### Activity
Using the records below, write out again exactly the lines that begin at the line containing "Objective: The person" and end at the line containing "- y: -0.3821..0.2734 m", and no other lines.

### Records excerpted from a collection
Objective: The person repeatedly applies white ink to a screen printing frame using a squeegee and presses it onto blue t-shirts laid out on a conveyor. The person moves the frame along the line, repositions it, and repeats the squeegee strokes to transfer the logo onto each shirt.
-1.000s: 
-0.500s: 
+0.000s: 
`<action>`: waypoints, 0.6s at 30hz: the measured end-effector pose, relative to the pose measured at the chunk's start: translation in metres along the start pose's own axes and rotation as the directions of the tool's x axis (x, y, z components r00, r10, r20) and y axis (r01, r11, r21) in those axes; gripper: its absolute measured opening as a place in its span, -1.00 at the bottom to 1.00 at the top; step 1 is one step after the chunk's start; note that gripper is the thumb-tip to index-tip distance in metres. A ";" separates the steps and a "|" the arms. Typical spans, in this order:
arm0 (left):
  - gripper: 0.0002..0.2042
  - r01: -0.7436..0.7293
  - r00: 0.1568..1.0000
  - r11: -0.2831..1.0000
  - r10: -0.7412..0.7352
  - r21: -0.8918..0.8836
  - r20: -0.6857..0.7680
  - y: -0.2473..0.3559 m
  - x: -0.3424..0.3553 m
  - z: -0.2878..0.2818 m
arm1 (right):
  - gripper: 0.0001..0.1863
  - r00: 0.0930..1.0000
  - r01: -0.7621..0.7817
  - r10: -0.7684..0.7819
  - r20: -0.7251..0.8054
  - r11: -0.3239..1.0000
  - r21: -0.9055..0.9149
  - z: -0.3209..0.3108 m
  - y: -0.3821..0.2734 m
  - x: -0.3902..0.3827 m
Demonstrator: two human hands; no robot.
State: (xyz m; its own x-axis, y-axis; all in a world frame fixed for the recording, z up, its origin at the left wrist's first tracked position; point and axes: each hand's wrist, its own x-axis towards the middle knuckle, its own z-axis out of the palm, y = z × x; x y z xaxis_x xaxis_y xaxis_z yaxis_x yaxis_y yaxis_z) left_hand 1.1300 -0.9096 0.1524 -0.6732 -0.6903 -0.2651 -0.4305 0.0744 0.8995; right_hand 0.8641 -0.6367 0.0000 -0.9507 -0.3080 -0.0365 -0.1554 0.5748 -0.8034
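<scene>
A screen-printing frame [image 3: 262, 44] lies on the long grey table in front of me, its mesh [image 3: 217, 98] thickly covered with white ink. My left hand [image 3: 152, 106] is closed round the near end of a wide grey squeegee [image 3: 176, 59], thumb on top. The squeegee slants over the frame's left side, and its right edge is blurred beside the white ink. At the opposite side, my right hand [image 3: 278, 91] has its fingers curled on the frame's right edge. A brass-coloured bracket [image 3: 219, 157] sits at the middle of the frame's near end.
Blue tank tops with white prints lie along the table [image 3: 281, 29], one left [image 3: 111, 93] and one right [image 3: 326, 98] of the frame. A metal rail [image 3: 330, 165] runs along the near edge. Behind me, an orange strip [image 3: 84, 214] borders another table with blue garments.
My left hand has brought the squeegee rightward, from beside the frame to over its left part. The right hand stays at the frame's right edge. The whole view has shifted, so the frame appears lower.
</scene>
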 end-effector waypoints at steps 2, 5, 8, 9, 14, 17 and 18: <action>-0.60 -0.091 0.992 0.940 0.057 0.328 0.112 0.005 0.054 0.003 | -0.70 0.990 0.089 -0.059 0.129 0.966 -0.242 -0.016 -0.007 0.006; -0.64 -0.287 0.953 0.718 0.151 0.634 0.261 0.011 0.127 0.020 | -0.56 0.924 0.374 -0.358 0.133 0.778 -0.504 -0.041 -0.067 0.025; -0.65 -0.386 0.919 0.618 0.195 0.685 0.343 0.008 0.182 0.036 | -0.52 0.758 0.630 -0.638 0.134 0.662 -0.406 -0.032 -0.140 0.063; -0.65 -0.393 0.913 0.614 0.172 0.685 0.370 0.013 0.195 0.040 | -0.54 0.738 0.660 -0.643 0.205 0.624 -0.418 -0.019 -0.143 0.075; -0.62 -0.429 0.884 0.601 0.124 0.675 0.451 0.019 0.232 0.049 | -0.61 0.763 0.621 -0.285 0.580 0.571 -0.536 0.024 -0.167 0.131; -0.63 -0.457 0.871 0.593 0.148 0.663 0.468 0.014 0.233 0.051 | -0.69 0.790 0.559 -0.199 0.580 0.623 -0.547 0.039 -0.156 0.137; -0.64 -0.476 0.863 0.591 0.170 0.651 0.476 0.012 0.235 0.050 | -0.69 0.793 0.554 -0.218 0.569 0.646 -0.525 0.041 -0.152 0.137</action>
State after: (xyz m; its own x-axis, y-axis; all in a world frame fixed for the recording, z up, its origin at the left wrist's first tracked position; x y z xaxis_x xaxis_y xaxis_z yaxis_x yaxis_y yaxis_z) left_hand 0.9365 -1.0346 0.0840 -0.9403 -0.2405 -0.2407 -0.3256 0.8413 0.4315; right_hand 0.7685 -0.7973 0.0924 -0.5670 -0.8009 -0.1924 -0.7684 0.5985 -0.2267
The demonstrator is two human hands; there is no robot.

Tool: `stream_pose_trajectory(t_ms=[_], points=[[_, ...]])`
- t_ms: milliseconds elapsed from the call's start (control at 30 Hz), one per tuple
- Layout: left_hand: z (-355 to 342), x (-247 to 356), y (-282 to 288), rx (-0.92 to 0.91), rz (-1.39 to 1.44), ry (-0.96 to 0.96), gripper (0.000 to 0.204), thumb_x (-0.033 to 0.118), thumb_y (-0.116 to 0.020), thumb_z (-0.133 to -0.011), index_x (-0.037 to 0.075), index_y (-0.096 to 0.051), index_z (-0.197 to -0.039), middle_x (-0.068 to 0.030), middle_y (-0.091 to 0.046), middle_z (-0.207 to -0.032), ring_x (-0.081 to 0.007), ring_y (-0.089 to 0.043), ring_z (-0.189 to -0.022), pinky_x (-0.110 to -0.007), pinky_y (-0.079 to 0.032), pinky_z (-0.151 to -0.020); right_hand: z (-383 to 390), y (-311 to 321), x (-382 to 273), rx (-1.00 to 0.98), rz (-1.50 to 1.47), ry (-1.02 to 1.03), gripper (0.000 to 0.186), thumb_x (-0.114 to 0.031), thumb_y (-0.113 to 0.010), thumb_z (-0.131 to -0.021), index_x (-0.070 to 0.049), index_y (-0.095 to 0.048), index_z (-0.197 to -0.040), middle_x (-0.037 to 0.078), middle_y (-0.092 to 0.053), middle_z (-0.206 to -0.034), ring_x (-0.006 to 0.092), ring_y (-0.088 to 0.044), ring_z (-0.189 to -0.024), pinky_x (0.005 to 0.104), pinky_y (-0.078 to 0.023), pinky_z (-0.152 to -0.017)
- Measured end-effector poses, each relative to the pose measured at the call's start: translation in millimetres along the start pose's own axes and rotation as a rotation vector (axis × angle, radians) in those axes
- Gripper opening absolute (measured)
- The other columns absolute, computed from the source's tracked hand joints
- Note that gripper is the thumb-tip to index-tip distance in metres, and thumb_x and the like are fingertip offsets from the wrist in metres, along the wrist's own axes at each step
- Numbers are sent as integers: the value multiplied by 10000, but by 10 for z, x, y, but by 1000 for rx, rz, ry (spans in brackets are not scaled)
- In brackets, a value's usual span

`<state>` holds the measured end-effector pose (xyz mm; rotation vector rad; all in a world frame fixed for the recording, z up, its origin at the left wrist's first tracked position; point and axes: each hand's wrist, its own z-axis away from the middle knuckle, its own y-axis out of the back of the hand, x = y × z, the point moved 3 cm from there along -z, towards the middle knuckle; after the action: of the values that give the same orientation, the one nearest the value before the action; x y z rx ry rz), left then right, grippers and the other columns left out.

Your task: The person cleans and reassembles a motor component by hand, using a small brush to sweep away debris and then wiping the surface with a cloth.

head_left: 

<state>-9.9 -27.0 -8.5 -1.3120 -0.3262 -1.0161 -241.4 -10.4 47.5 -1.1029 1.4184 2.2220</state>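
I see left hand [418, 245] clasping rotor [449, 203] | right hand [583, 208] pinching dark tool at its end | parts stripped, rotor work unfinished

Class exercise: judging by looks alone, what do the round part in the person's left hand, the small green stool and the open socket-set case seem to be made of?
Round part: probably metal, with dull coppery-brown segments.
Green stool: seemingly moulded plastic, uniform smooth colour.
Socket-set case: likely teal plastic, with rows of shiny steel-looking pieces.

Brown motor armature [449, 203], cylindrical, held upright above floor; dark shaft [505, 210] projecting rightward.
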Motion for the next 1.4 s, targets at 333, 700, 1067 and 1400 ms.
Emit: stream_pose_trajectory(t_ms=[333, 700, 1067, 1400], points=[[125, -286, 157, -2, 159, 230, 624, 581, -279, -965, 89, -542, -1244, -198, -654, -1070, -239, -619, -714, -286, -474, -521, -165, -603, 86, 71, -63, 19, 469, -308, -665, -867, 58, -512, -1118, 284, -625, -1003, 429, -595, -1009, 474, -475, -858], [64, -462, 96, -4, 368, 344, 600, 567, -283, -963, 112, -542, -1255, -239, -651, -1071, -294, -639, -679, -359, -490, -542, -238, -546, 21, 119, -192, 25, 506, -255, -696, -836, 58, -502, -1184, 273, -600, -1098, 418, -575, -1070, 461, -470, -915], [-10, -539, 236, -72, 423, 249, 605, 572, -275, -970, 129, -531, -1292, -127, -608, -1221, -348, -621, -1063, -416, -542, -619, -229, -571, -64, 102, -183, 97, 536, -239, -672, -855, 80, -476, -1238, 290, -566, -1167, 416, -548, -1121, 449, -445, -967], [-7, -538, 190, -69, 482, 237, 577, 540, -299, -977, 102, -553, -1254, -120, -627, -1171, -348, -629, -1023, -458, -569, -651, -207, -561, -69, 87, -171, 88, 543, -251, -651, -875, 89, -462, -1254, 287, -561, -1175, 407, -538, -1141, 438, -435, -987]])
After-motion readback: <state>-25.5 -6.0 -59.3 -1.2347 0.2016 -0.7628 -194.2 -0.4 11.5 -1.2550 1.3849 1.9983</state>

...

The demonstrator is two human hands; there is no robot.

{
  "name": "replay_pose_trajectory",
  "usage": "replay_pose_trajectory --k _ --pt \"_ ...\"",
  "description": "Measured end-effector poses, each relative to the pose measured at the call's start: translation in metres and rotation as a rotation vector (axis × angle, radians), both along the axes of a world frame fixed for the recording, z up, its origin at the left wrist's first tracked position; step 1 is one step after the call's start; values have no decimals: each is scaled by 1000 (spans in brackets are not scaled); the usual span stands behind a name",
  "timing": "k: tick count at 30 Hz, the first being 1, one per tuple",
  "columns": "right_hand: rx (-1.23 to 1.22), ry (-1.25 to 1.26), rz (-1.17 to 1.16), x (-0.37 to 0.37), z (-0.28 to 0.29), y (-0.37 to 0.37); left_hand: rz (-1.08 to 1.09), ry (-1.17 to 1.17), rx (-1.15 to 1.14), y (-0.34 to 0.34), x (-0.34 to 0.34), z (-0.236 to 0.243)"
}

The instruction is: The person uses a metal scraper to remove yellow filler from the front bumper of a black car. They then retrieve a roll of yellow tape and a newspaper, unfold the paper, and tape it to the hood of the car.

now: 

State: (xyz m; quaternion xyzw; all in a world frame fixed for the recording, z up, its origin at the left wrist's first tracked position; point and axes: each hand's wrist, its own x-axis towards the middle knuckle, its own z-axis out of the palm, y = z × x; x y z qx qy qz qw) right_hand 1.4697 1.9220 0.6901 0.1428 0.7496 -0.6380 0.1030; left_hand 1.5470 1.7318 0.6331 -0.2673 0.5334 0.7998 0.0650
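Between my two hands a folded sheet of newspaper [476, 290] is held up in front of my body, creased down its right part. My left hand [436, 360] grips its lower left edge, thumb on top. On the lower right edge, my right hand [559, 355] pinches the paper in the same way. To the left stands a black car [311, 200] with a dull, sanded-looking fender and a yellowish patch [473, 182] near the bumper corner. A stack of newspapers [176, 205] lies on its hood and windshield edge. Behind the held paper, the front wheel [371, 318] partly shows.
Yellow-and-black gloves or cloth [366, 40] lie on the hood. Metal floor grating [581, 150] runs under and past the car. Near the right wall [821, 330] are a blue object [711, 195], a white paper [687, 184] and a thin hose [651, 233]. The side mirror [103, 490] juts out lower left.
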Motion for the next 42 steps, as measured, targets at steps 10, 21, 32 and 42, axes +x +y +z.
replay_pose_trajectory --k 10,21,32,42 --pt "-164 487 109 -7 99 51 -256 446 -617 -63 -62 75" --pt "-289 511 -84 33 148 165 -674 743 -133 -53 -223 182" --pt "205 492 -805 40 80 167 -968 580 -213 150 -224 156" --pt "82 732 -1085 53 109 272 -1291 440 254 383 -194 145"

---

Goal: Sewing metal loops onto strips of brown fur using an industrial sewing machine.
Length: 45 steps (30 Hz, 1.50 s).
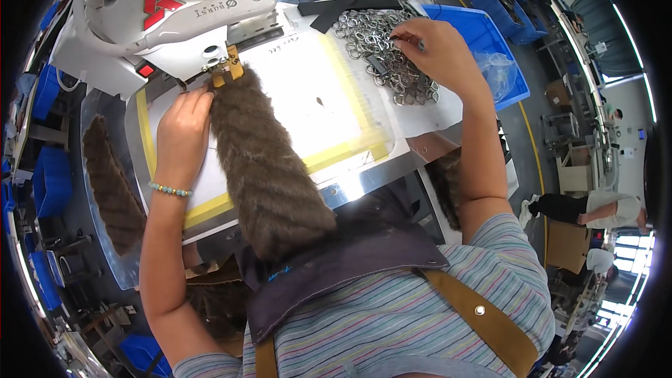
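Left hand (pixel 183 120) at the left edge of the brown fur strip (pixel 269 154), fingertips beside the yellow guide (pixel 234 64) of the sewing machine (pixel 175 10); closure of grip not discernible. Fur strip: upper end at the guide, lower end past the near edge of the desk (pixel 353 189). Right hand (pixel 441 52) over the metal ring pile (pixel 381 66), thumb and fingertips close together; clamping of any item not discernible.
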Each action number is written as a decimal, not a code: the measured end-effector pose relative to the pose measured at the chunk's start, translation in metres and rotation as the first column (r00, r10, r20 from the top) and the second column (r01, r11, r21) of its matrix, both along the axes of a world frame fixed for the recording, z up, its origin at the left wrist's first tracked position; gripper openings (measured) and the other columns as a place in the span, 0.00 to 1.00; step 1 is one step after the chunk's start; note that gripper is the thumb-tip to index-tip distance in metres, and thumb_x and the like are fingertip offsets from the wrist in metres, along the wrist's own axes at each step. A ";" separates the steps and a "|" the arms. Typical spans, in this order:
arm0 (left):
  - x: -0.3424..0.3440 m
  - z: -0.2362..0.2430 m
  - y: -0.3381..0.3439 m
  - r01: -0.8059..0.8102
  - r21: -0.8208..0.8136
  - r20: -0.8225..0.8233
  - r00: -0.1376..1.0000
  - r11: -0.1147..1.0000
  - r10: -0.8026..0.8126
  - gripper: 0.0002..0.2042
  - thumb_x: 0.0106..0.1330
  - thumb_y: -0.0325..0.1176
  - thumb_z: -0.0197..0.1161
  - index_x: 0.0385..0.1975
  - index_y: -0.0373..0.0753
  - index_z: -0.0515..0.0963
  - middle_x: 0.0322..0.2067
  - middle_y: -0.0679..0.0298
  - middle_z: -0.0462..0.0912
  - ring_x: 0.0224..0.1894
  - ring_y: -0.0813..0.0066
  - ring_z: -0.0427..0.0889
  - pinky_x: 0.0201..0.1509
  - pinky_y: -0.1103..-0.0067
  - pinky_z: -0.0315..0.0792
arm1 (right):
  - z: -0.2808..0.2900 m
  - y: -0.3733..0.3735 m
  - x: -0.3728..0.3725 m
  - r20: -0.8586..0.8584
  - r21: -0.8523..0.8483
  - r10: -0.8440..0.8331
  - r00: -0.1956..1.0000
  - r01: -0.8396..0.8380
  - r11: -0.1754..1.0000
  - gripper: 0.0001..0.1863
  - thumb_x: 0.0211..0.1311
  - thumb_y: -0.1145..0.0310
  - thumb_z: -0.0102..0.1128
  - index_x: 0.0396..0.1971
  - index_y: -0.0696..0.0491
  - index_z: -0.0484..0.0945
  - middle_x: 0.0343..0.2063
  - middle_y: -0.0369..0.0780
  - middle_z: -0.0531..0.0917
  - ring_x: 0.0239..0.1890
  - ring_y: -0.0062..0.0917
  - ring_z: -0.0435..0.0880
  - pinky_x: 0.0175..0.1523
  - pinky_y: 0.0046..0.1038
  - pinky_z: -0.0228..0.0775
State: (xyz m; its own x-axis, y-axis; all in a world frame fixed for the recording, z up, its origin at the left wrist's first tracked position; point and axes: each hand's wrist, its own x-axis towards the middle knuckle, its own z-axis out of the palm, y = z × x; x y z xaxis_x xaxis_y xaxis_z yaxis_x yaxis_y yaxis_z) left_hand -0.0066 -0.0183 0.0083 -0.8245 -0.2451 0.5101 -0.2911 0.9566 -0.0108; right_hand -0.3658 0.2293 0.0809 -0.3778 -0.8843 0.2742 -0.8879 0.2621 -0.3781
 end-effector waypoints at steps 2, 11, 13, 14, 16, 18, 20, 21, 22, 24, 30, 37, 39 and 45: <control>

### Reply to the task
Objective: The person repeatedly applies white ink to a screen printing frame using a squeegee and presses it onto blue t-shirts laid out on a conveyor. The person moves the frame along the line, repositions it, and repeats the squeegee strokes to transfer the logo onto each shirt.
-1.000s: 
-0.500s: 
+0.000s: 
`<action>`: waypoints, 0.6s at 30hz: the measured end-effector pose, relative to the pose measured at the chunk's start: translation in metres along the start pose's own axes and rotation as the directions of the tool's x axis (x, y, z components r00, r10, r20) and y axis (r01, r11, r21) in those axes; gripper: its absolute measured opening as a place in its span, -1.00 at the bottom to 1.00 at the top; step 1 is one step after the chunk's start; note that gripper is the thumb-tip to index-tip distance in metres. A ";" separates the steps and a "|" the arms. Typical spans, in this order:
arm0 (left):
  - gripper: 0.0002..0.2042
  - r01: -0.7436..0.7293
  - r00: 0.1568..1.0000
  - r11: -0.2831..1.0000
  - r10: -0.7412..0.7352
  - r21: -0.8918..0.8836
  - r20: -0.6857..0.7680
  - y: -0.2473..0.3559 m
  - x: -0.3424..0.3553 m
  - z: -0.2878..0.2818 m
arm1 (right):
  - gripper: 0.0001..0.1863
  - r00: 0.0930..1.0000
  - r01: -0.7621..0.7817
  - r10: -0.7684..0.7819
  - r20: -0.7251..0.8054
  - r11: -0.3239..1.0000
  - r21: -0.9055..0.9149
  - z: -0.3209..0.3108 m
  - y: -0.3821..0.2734 m

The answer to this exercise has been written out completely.